-- MATERIAL PROVIDED follows --

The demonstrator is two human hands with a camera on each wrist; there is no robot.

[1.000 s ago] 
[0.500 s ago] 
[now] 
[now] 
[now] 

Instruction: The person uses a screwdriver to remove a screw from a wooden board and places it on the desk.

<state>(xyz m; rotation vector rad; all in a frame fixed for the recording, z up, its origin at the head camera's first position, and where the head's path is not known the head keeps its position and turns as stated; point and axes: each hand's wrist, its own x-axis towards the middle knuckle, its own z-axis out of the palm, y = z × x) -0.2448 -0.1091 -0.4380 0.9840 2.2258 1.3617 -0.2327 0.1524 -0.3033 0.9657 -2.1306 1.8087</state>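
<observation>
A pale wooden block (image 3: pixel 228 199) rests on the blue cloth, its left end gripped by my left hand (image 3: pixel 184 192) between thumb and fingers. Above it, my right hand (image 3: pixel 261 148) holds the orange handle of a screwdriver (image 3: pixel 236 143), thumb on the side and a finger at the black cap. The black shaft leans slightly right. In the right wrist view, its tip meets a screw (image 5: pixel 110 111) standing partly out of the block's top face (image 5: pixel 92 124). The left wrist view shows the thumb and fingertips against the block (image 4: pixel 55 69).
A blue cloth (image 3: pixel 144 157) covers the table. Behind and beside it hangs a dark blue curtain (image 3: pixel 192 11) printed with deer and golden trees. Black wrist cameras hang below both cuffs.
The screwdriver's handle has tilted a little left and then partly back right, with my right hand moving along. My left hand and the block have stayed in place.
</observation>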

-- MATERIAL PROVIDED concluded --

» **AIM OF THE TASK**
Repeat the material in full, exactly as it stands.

» **OUTPUT BELOW**
The demonstrator is two human hands with a camera on each wrist; there is no robot.

[1.000 s ago] 
[0.500 s ago] 
[now] 
[now] 
[now] 

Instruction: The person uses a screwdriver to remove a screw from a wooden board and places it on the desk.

<state>(xyz m; rotation vector rad; all in a frame fixed for the recording, z up, its origin at the head camera's first position, and where the head's path is not known the head keeps its position and turns as stated; point and axes: each hand's wrist, its own x-axis towards the middle knuckle, its own z-axis out of the palm, y = z × x) -0.2448 -0.1091 -0.4380 0.9840 2.2258 1.3617 -0.2327 0.1524 -0.3033 0.9657 -2.1306 1.8087</state>
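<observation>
A pale wooden block (image 3: pixel 228 199) rests on the blue cloth, its left end gripped by my left hand (image 3: pixel 184 192) between thumb and fingers. Above it, my right hand (image 3: pixel 261 148) holds the orange handle of a screwdriver (image 3: pixel 236 143), thumb on the side and a finger at the black cap. The black shaft leans slightly right. In the right wrist view, its tip meets a screw (image 5: pixel 110 111) standing partly out of the block's top face (image 5: pixel 92 124). The left wrist view shows the thumb and fingertips against the block (image 4: pixel 55 69).
A blue cloth (image 3: pixel 144 157) covers the table. Behind and beside it hangs a dark blue curtain (image 3: pixel 192 11) printed with deer and golden trees. Black wrist cameras hang below both cuffs.
The screwdriver's handle has tilted a little left and then partly back right, with my right hand moving along. My left hand and the block have stayed in place.
</observation>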

The exercise calls for nothing more.